Quiet and retiring in manner, and old for his years, he developed a decided literary taste, and the desires of an eager intellect were encouraged by his parents. When but fifteen years of age he entered William and Mary College at Williamsburg, Virginia, which was at that time the leading educational institution in the South. He was a close and indefatigable student while at college and graduated in 1820, being then only eighteen years of age. This sedentary life, however much it had conduced to his intellectual growth and improvement, had not had a salutary effect upon his body, so that after he had finished his schooling at William and Mary College he spent two years traveling abroad for his health. He availed himself of this opportunity to further pursue his studies in history and politics, so that when in 1827 he was assigned to the chair of “History, Metaphysics, Natural, and National Law, Government, and Political Economy,” it would have been difficult to find in the United States his equal in scholarship, especially in the subjects which he taught.
When we consider the idea of a man holding a collegiate chair with such a list of departments, to each of which he was required to devote at least three lectures a week, we stand amazed. Add to this the fact that he was engaged in writing voluminous essays and treatises which required and have shown great care and research in their preparation, besides a large number of newspaper and magazine articles, and the necessarily large correspondence encumbent upon a “savant,” we must admit that “verily there were giants in those days.”
As noted above, William and Mary, prior to the opening of the nineteenth century, had been the foremost college in America, south of Boston, but the attendance had been greatly reduced previous to its being taken in charge by Professor Dew. For this there were several reasons. Already the North and the South had become divided upon political questions, and were distinct political divisions, and the attendance at schools followed the line thus drawn, so that William and Mary now got its students entirely from the South and not many Southern students went North. Moreover the climate at Williamsburg was not very healthy. The location had become out of the way and undesirable. Repeated attempts had been made to have the college moved to Richmond, and finally, as the natural offspring of William and Mary there came the establishment of the University of Virginia in 1819.
In 1836, when Dew succeeded Dr. Empie as president of the college, a new era was inaugurated, and a golden period it was for the college. In the first three years of his presidency the roll was almost doubled. To quote a literary contemporary of Dew’s,” “his amiable disposition, fine talents, tact at management, great zeal and unwearied assiduity were the means of raising the college to as great prosperity as had ever been its lot, notwithstanding many opposing difficulties.”

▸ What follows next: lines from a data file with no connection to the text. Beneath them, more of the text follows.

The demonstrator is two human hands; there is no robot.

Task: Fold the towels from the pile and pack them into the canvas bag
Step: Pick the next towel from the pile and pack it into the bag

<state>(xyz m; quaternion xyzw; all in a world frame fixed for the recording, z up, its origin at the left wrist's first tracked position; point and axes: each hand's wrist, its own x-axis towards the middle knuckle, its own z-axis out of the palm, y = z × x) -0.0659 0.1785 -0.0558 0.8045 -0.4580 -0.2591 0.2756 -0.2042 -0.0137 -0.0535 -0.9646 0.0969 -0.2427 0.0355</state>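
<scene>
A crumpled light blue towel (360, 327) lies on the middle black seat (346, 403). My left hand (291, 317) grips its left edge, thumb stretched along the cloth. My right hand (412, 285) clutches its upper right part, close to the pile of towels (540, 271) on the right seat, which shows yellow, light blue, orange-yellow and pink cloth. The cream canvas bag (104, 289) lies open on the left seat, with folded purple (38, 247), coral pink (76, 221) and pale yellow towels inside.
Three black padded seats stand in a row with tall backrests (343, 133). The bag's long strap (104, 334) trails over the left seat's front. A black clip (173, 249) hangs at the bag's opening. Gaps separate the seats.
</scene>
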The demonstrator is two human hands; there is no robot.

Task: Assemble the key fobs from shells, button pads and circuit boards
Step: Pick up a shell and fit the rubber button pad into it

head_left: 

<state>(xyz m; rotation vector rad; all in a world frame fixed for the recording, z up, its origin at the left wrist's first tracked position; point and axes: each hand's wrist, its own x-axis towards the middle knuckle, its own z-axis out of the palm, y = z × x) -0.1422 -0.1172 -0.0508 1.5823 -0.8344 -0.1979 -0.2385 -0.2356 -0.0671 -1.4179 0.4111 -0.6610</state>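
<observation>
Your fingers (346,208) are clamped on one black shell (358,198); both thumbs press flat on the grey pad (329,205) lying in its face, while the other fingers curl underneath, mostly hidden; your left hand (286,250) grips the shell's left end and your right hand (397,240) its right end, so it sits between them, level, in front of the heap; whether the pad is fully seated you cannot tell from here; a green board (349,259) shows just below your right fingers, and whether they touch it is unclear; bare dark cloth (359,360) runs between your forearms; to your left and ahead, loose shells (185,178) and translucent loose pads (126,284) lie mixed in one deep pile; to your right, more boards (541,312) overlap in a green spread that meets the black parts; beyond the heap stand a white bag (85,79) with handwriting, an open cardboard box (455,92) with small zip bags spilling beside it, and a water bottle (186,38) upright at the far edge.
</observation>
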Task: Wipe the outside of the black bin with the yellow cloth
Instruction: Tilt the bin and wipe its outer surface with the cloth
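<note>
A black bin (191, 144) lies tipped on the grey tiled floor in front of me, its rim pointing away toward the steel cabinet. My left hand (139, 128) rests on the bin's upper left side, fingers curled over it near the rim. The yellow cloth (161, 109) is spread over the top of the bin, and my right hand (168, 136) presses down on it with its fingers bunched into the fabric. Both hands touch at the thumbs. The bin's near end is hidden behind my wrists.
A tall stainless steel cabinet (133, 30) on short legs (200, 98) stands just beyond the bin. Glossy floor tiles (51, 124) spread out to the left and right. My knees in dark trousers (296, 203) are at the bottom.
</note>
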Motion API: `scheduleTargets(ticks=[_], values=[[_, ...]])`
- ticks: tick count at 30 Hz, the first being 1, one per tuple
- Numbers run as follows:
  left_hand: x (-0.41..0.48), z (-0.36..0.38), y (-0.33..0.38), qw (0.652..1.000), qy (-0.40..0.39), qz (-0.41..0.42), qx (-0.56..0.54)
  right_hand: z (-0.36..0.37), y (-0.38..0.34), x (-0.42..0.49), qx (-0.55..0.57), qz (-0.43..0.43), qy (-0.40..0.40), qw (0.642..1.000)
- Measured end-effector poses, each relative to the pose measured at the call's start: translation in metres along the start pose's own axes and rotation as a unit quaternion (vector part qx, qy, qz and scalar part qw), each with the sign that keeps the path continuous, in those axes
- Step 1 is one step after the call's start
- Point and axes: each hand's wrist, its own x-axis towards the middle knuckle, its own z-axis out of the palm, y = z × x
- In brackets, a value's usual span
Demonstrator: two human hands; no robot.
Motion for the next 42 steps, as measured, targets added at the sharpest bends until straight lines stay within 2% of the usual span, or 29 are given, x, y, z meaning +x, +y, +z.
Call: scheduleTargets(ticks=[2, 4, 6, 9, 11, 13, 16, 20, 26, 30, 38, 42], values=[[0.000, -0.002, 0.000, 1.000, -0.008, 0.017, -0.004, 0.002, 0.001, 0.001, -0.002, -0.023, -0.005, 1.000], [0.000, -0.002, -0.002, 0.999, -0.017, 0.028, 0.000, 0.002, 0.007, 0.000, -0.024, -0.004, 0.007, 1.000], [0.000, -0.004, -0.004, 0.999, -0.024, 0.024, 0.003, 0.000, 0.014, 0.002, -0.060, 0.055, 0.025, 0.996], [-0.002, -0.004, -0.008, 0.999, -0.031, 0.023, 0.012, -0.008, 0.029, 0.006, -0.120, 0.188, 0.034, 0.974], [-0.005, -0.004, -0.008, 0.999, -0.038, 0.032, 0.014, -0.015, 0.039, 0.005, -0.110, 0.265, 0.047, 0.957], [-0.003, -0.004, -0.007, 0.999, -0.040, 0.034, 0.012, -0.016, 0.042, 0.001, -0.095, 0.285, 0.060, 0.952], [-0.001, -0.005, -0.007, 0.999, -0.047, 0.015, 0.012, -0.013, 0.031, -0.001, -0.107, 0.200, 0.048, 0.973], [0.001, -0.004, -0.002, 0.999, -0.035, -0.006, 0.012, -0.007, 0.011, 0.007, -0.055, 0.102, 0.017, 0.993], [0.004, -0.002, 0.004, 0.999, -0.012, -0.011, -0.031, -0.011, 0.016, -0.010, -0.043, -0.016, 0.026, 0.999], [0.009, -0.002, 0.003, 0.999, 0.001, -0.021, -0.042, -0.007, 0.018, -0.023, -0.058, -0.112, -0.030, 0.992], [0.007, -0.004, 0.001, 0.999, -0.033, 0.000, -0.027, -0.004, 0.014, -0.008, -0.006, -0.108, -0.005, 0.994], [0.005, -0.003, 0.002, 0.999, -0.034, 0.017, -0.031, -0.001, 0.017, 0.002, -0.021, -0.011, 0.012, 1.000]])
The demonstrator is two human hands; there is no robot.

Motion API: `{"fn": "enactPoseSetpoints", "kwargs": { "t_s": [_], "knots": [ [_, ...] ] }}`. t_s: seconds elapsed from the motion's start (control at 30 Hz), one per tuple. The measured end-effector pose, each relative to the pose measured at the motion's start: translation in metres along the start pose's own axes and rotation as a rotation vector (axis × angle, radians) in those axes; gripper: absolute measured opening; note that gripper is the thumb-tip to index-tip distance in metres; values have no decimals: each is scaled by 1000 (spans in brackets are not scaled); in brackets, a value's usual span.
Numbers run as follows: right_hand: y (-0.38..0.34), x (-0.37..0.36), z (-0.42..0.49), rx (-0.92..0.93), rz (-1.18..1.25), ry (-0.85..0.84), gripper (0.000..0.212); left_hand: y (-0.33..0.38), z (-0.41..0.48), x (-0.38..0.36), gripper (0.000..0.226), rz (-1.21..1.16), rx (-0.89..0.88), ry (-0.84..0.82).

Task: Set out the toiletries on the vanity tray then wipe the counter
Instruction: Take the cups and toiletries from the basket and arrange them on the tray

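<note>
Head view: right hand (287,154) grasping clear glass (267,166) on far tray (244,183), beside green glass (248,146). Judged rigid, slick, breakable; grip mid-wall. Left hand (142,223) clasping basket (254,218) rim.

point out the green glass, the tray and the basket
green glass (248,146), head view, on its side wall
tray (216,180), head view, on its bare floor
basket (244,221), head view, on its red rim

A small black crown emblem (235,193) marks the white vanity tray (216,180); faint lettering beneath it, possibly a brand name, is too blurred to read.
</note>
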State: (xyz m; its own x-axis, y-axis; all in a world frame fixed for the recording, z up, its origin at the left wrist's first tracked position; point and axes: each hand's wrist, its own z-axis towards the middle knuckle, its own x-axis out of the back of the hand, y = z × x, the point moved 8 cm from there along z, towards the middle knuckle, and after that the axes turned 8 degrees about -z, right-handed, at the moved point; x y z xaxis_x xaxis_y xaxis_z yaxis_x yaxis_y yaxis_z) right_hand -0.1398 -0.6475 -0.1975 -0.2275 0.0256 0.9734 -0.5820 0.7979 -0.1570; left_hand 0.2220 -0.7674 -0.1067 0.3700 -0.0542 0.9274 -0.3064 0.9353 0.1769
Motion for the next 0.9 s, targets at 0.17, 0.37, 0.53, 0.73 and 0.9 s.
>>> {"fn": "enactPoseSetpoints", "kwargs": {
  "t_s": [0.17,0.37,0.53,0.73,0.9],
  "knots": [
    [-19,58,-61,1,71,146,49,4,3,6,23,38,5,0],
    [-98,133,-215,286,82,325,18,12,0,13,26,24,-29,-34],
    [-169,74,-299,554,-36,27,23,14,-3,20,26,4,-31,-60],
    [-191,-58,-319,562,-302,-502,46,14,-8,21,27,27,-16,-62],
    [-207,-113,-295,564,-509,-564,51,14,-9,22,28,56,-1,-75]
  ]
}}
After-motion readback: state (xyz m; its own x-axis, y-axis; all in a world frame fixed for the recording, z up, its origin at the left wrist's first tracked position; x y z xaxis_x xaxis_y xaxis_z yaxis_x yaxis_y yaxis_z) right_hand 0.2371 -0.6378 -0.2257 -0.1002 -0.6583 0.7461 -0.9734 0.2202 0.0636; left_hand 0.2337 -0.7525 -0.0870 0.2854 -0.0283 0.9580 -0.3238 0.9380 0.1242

The Law Course was improved and enlarged, and now numbered thirty students. From 1779 to 1826 it had been presided over by George Wythe and St. George Tucker, both eminent statesmen and scholars. But probably no course was more exhaustive, or its teacher more thoroughly grounded in his subject than that of History and Political Economy, taught by Dew from 1827 until his death in 1846. His course in History was the most thorough and comprehensive of any in America at that time.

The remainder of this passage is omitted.